→ Required work: Under this line are the records; write out word for word the part that begins at the line containing "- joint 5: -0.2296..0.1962" and ends at the line containing "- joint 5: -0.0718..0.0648", and no more.

Top of Task inputs

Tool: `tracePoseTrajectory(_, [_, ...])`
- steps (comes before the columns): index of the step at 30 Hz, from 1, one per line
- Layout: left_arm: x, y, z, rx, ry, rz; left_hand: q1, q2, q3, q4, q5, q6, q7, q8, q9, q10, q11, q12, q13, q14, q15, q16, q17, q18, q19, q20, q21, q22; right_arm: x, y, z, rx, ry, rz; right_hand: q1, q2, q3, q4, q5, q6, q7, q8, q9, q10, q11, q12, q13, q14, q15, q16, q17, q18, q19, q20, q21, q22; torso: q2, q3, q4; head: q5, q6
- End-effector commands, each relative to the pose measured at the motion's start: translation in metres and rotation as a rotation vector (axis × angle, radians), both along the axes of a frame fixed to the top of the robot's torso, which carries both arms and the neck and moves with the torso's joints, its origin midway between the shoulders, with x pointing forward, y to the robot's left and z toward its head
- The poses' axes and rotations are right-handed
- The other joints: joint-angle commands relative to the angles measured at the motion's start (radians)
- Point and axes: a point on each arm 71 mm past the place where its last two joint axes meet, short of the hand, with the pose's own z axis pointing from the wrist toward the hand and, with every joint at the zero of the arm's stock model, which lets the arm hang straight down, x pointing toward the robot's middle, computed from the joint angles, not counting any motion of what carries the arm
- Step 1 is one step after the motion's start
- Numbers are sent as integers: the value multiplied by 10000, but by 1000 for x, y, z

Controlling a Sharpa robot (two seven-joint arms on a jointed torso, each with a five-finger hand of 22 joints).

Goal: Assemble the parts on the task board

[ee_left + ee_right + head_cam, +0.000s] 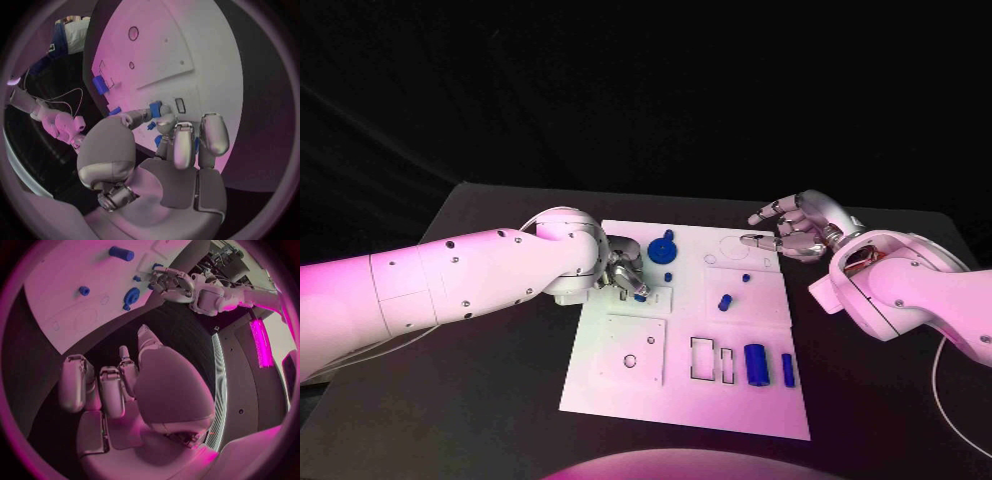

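1. Head view: left hand (620,272) at the task board (646,400) near its left edge, fingers mostly hidden behind the wrist. Right hand (795,228) spread, empty, over the board's far right corner.
2. Left wrist view: fingers pinch a small blue part (154,109) against the board; contact partly blocked.
3. Right wrist view: dark surface (181,330) beyond the fingers; round blue part (131,296) on the board.

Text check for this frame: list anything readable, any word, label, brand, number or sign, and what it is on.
None: no readable text in any view.
The task board bears only outlines, slots and small holes, no letters or numbers.
The blue parts, such as the cylinder, carry no visible marking.
The left hand and right hand show no legible label or brand.
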Motion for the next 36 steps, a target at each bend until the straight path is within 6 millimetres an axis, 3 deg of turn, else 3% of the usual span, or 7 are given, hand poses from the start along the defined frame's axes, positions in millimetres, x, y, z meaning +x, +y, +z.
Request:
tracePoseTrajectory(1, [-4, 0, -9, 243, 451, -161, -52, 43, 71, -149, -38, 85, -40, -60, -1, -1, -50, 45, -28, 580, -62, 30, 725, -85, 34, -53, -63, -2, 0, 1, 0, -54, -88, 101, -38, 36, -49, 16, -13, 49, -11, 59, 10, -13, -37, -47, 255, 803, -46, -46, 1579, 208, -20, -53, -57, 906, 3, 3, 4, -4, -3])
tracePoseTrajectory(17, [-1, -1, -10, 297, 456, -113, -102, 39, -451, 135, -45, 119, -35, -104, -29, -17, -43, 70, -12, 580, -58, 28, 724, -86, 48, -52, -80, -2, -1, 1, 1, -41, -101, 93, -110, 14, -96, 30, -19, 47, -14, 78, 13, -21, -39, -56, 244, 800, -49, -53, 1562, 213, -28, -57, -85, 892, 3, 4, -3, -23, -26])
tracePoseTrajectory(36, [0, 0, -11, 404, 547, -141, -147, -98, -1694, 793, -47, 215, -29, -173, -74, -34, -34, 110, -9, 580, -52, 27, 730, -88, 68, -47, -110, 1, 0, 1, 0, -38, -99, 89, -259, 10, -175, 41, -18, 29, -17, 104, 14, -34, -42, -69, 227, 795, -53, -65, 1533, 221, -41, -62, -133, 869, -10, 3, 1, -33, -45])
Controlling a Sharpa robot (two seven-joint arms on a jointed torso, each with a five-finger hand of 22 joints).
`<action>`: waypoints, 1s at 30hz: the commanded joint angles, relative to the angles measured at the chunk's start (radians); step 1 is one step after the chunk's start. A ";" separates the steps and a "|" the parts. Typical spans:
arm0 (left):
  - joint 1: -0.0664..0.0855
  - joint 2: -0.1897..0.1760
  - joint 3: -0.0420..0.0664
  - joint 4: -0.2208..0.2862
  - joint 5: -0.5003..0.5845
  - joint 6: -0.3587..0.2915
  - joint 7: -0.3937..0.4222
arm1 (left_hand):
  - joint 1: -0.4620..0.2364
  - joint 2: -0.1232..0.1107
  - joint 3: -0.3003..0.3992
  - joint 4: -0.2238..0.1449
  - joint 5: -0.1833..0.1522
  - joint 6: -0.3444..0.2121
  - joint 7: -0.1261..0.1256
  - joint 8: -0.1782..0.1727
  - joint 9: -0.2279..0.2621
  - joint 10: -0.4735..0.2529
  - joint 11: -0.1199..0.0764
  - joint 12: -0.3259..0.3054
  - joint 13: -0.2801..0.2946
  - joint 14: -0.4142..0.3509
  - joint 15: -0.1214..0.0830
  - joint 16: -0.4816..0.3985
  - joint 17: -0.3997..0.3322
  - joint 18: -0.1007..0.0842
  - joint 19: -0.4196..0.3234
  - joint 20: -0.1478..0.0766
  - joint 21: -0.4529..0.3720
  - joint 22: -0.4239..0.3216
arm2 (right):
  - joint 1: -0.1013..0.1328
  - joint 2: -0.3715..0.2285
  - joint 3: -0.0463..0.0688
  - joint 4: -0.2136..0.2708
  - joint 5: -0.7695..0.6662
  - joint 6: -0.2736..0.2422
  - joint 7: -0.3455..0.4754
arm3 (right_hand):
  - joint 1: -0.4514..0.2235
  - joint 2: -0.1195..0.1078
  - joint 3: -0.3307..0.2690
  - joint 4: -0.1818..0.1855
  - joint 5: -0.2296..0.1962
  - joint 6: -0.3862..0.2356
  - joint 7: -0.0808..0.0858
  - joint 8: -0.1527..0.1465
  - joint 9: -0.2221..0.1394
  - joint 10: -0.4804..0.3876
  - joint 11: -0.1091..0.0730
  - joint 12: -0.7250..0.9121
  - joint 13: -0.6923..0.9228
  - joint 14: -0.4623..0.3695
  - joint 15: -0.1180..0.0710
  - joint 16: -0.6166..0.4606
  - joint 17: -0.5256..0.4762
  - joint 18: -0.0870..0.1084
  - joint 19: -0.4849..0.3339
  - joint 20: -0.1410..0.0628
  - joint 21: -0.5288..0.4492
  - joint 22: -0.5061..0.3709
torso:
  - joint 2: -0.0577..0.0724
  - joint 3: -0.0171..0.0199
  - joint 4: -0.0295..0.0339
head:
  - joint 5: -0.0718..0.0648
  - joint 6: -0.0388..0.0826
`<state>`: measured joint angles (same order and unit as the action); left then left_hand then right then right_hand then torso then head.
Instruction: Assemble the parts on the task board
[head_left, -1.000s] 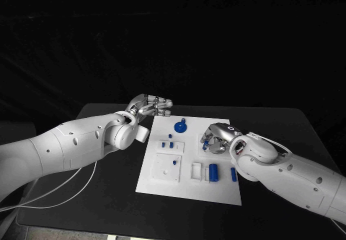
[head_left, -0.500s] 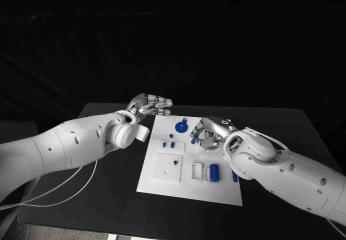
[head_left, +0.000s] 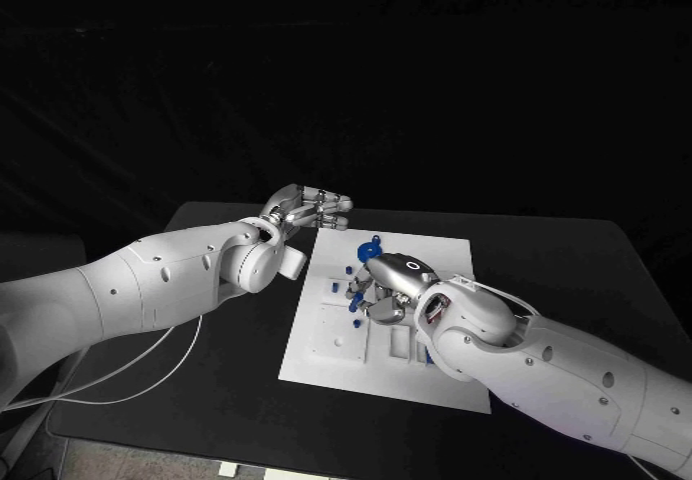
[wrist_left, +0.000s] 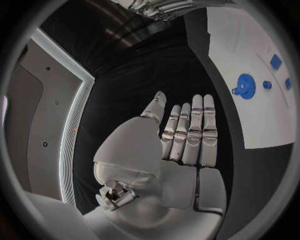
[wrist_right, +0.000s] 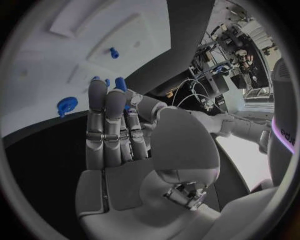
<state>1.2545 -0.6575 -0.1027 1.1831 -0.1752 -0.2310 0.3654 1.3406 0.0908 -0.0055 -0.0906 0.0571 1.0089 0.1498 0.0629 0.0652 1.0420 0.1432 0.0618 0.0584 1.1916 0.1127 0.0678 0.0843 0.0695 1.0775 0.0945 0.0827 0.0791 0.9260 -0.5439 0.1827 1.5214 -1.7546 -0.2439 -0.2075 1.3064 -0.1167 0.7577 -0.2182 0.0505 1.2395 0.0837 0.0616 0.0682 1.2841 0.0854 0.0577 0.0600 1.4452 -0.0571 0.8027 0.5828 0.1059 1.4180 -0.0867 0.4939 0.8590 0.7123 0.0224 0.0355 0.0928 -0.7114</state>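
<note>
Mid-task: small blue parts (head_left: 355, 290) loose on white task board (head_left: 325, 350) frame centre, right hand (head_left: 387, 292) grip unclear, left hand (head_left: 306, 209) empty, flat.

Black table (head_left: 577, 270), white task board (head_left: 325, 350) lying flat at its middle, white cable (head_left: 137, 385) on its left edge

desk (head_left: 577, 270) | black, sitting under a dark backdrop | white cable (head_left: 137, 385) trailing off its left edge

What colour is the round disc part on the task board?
Blue; the round disc part shows best in the left wrist view.
</note>
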 joint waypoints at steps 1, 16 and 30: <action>0.001 0.005 0.001 0.000 0.003 0.006 0.013 | 0.006 0.006 -0.005 -0.001 -0.003 0.000 -0.001 0.004 0.001 -0.001 0.005 0.004 0.000 -0.005 0.002 0.000 0.000 -0.008 0.002 0.004 -0.003 -0.001 | 0.000 0.016 -0.011 -0.007 -0.015 0.016 0.024 | -0.003 0.006 0.000 -0.005 0.005 0.003 0.000 0.002 0.000 0.078 -0.055 0.003 0.005 -0.003 -0.007 -0.004 0.001 0.022 -0.005 -0.001 -0.005 0.001 | 0.000 0.0000 0.0015 | 0.006 -0.001; 0.001 0.012 0.001 -0.003 0.005 0.011 0.011 | 0.008 0.008 -0.005 -0.001 -0.003 0.004 -0.003 0.005 0.001 -0.001 0.005 0.004 0.000 -0.007 0.003 0.000 -0.001 -0.008 0.001 0.005 -0.003 -0.001 | -0.005 0.076 -0.073 -0.063 -0.033 0.005 0.007 | -0.008 0.008 -0.003 -0.011 0.008 0.004 0.000 0.002 0.000 0.079 -0.055 0.003 0.005 -0.003 -0.008 -0.005 0.001 0.022 -0.004 -0.002 -0.010 0.010 | 0.000 0.0019 -0.0033 | 0.015 0.000; 0.001 0.015 0.001 -0.004 0.005 0.017 0.006 | 0.008 0.008 -0.005 -0.001 -0.003 0.004 -0.003 0.005 0.001 -0.001 0.005 0.004 0.000 -0.007 0.003 0.000 -0.001 -0.008 0.001 0.005 -0.003 -0.001 | -0.016 0.097 -0.101 -0.089 -0.043 0.008 -0.001 | -0.012 0.009 -0.001 -0.014 0.010 0.005 0.000 0.002 0.000 0.079 -0.055 0.003 0.005 -0.002 -0.009 -0.005 0.001 0.022 -0.001 -0.002 -0.014 0.015 | -0.001 0.0021 -0.0040 | 0.016 -0.006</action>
<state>1.2546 -0.6451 -0.1025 1.1779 -0.1739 -0.2291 0.3649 1.3447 0.0948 -0.0055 -0.0906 0.0571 1.0089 0.1498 0.0629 0.0651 1.0419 0.1432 0.0618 0.0583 1.1916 0.1127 0.0678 0.0843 0.0695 1.0775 0.0945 0.0827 0.0794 0.9114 -0.4482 0.0824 1.4336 -1.7814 -0.2433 -0.2044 1.2953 -0.1182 0.7560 -0.2253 0.0553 1.2390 0.0839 0.0604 0.0676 1.2883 0.0873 0.0545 0.0604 1.4414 -0.0605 0.8026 0.5826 0.1060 1.4198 -0.0848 0.4835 0.8735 0.7120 0.0244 0.0328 0.1098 -0.7166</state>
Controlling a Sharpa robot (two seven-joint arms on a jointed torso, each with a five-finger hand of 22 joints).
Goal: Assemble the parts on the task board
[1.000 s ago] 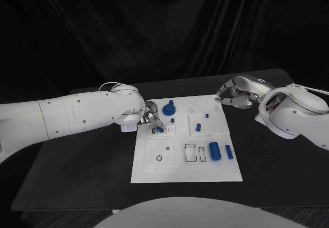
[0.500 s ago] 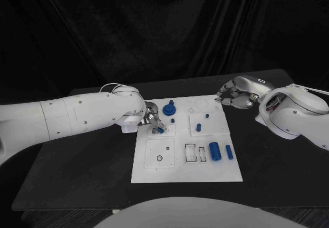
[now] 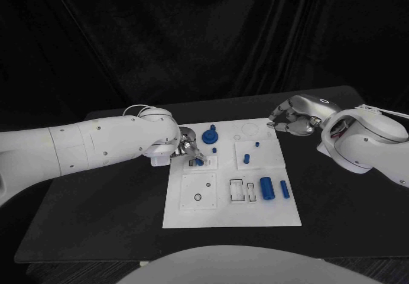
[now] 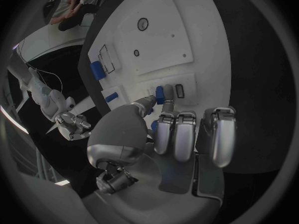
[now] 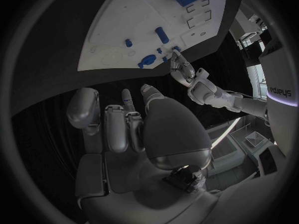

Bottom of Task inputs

→ Answer for the task:
  - joint 5: -0.2296..0.1962
  - joint 6: -0.3862..0.2356
  - joint 7: -0.0808..0.0858
  - joint 8: -0.1527..0.1465
  - joint 9: -0.2221..0.1394
  - joint 10: -0.4804..0.3876
  - joint 11: -0.1091..0.0730
  - joint 12: -0.7250..0.9121
  - joint 13: -0.6923..0.9228
  - joint 14: -0.4623..0.3695
  - joint 15: -0.1180..0.0710
  - joint 16: -0.6166..0.4606
  - joint 17: -0.5256..0.4762
  - joint 18: -0.0870..0.1084
  - joint 19: -0.4849..0.3339
  - joint 20: -0.1410..0.0628
  - joint 21: -0.5288..0.4492
  - joint 22: -0.5061..0.3709
torso:
  - joint 2: -0.0577..0.0724
  - joint 3: -0.0171..0.0199
  - joint 4: -0.0295..0.0339
head:
  - joint 5: -0.0718..0.0648

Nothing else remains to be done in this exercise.